To avoid losing valued employees, many factors come into play. Employees leave for a variety of reasons which include but are not limited to the following: poor work atmosphere and inadequate compensation. These reasons are not mutually exclusive. For example, employees will work at a hospital with a poor work environment if the compensation is high enough and vice versa.
Enhancing the work environment is a whole topic onto itself. One should start with an assessment of your hospital’s work environment by surveying your employees. At SurveyMonkey.com, a free basic membership allows you to conduct an online survey with up to 10 questions for up to 100 employees. The survey should be done anonymously. To make sure that an employee does not submit more than one survey, have everyone pick fictitious names or numbers out of a hat which they can use to identify themselves on their surveys. Include questions about their feelings on their current compensation, the amount of recognition they receive, whether or not they are currently seeking employment elsewhere, how they feel about their co-workers in a general way, whether or not they enjoy coming to work every day, etc. Include a suggestion area at the end. Be prepared for some interesting answers. Revealing these answers to your employees may be helpful (make sure that you edit out anything that might reveal an individual’s identity). You now have a good foundation to start from to enhance your employee’s work environment.

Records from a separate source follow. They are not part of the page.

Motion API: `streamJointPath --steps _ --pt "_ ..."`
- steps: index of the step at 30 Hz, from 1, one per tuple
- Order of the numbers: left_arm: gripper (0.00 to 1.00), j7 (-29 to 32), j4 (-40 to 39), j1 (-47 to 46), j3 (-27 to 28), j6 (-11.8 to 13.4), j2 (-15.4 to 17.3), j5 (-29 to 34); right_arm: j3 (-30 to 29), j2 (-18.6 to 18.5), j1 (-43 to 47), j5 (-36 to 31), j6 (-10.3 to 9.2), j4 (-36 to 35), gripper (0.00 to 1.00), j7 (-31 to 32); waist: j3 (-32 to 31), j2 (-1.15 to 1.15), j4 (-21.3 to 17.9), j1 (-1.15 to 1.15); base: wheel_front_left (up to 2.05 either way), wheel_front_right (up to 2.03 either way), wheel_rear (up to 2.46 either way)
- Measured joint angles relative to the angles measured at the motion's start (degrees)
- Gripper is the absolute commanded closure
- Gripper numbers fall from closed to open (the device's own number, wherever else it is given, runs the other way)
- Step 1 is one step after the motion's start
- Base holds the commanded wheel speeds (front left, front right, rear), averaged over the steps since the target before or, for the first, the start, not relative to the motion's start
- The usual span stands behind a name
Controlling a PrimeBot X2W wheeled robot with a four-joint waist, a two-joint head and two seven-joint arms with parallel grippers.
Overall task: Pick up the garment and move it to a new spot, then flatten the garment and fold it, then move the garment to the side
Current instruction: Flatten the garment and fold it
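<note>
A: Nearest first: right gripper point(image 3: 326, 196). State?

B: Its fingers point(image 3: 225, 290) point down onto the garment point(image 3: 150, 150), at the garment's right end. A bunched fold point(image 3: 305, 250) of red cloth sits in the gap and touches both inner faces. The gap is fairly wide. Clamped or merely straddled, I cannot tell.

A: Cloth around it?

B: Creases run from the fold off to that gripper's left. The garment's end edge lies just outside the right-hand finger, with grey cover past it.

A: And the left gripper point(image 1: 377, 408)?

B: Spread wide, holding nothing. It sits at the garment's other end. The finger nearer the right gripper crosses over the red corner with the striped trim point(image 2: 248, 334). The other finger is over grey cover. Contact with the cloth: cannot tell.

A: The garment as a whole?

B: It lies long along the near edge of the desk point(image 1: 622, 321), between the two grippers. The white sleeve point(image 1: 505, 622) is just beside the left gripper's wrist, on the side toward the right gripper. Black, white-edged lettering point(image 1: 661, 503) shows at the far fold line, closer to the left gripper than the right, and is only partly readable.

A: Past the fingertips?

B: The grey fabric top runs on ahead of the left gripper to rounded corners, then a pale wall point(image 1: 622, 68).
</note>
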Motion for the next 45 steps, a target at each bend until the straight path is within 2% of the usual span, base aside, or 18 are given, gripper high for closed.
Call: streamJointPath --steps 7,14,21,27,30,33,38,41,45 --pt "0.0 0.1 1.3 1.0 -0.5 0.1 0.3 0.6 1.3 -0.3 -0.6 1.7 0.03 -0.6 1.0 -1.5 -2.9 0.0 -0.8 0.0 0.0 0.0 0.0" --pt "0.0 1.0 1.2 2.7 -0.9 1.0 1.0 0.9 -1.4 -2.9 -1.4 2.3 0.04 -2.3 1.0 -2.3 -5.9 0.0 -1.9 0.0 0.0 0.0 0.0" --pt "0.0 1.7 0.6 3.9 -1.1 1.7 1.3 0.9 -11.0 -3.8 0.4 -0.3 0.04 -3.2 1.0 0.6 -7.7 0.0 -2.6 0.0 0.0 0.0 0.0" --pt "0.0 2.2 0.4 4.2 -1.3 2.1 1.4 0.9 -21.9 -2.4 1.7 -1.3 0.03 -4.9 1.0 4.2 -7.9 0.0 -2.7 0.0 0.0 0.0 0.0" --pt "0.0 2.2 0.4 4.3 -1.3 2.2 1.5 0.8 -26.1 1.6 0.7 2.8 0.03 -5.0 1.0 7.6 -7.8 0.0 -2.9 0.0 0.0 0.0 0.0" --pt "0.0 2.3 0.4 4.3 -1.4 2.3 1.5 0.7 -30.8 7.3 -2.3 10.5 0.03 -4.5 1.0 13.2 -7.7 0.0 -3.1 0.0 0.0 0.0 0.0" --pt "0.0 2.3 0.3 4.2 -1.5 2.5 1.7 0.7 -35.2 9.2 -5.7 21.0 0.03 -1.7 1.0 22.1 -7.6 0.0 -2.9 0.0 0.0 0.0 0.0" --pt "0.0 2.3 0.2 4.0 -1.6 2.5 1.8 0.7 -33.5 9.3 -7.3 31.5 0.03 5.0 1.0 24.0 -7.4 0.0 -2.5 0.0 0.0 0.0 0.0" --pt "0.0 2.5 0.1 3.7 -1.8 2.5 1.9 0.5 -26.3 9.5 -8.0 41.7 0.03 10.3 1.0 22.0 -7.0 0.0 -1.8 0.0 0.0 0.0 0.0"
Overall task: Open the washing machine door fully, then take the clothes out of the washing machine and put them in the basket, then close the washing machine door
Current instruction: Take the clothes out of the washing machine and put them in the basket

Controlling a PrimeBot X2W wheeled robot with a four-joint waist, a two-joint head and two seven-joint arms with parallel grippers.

Enhancing compensation may not be that simple. Generally, twenty percent of hospital revenues are budgeted for overall non-veterinarian employee compensation. The only way to increase this budgeted amount relative to the amount of employees is to increase prices. The immediate effect of increasing prices is either to increase revenues allowing you to pay your employees more or to decrease the relative amount of services performed freeing up your employees time or a little of both. As an aside, the best way to immediately improve the quality of care in any hospital is to raise prices to the point that clients begin to opt for fewer services per patient; your employees now have more time available to deliver these chosen services. Many veterinarians would then argue that you are compromising your patient’s care by doing this. On the contrary, you have made an ethical decision that you will not undervalue your services to the extent that your employees can not spend the needed amount of time on them. Curiously, as your employees are paid more and have more time to communicate the value of needed services to your clients, revenues now increase due to more services being sold.
Obviously once prices are set, the budget limits overall compensation. Individual compensation, however, is only limited by an individual’s productivity. Three very talented employees may produce as much as four or more not so talented employees and as a group deserve the same overall compensation. Being willing to terminate incompetent employees – “good” turnover – allows one the opportunity to find these very talented employees. Cultivating these talented employees depends on having both an excellent training program and an encouraging work environment.